DIRECTIONS
Write out, from the entries below, exactly the lines that run between the lines holding "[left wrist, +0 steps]" and "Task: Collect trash", inclusive, and stop there.

=-=-=

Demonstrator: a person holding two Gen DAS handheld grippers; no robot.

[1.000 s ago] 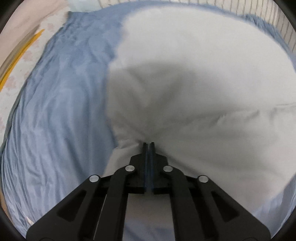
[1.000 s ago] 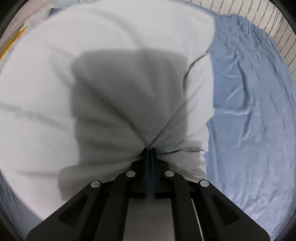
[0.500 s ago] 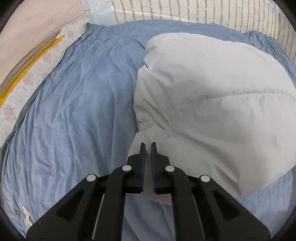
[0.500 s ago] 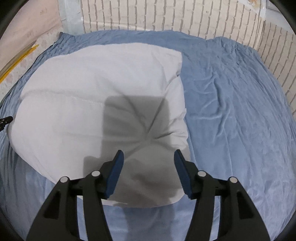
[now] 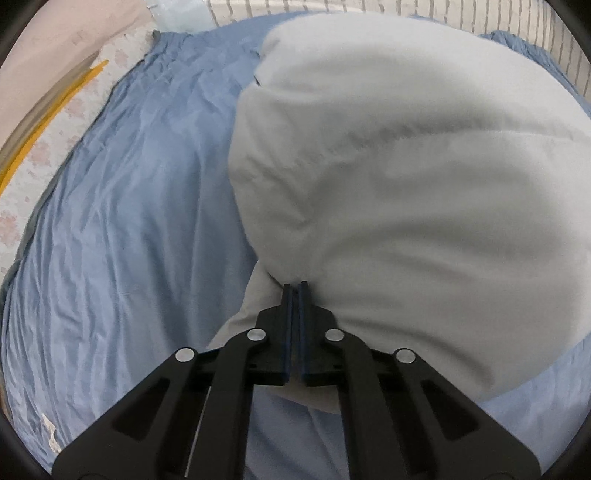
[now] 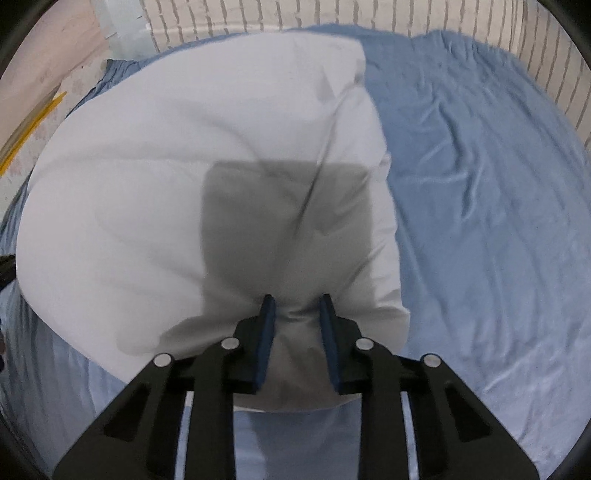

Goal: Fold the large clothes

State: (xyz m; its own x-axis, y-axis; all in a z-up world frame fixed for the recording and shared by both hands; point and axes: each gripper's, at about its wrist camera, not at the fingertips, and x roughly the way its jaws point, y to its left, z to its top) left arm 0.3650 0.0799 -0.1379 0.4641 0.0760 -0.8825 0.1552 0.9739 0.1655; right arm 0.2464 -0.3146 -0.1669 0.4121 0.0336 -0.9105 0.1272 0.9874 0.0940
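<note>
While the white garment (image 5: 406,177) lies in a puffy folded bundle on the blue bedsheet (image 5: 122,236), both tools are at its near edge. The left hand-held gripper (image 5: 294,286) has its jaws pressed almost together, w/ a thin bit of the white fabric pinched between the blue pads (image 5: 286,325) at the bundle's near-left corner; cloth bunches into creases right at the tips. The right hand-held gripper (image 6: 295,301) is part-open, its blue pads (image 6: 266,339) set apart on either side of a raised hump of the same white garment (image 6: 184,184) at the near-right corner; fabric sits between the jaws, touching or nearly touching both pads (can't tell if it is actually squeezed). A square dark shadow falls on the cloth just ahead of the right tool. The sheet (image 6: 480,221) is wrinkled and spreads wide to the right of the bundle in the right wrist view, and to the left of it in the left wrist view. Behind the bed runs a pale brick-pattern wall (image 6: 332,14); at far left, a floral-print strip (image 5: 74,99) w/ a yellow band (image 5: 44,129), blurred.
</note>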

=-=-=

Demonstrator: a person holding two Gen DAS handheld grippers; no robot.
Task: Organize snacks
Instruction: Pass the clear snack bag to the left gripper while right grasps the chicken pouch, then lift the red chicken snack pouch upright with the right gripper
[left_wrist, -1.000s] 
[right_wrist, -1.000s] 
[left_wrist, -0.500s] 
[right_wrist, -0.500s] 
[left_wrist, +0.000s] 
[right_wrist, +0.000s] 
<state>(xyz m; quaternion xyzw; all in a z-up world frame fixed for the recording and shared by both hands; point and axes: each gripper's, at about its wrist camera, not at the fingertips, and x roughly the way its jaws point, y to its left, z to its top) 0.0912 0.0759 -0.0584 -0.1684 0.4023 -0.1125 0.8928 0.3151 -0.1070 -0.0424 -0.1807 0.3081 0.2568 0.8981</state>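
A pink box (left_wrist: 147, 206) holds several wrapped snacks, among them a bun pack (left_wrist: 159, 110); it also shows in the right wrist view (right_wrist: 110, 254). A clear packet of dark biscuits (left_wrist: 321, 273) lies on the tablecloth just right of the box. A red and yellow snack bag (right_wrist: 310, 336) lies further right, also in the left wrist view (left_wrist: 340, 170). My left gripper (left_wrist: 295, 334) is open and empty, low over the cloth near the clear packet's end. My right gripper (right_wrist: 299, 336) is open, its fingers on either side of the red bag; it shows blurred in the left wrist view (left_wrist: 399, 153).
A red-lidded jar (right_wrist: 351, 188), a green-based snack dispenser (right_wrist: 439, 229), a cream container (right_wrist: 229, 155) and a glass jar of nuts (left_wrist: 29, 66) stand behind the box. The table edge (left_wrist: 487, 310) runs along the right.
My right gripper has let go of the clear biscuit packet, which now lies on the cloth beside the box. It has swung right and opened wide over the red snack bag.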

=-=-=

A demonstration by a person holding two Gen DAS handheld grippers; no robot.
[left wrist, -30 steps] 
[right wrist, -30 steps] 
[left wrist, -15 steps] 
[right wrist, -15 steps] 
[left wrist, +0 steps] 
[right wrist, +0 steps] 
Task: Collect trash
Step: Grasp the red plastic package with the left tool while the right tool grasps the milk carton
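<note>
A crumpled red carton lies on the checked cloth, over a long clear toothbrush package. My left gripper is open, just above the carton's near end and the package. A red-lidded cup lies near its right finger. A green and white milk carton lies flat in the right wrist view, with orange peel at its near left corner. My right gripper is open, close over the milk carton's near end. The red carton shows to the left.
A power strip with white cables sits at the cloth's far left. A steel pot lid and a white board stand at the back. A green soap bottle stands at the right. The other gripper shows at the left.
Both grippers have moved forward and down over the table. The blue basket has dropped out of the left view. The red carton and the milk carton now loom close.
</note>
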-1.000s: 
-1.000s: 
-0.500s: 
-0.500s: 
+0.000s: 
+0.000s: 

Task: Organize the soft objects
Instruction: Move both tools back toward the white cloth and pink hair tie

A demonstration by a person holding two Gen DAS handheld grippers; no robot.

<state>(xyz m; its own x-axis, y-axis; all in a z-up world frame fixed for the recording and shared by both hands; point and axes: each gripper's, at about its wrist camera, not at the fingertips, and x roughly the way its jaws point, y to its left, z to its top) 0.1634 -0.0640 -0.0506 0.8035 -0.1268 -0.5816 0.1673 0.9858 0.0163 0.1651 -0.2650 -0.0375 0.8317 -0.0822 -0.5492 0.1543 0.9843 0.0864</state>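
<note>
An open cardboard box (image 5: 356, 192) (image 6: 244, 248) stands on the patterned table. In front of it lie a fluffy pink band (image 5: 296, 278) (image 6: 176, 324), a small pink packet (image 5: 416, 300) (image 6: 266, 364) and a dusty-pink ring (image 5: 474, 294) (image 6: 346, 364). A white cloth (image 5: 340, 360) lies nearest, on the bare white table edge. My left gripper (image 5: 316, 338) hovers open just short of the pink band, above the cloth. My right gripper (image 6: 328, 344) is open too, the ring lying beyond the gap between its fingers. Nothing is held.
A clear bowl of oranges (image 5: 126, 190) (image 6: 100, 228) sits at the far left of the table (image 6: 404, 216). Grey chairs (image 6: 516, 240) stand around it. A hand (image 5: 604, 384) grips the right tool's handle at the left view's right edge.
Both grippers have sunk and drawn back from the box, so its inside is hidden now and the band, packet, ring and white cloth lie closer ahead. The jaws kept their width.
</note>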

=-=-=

FINISHED TASK
[left wrist, +0 steps] 
[right wrist, +0 steps] 
Task: Collect trash

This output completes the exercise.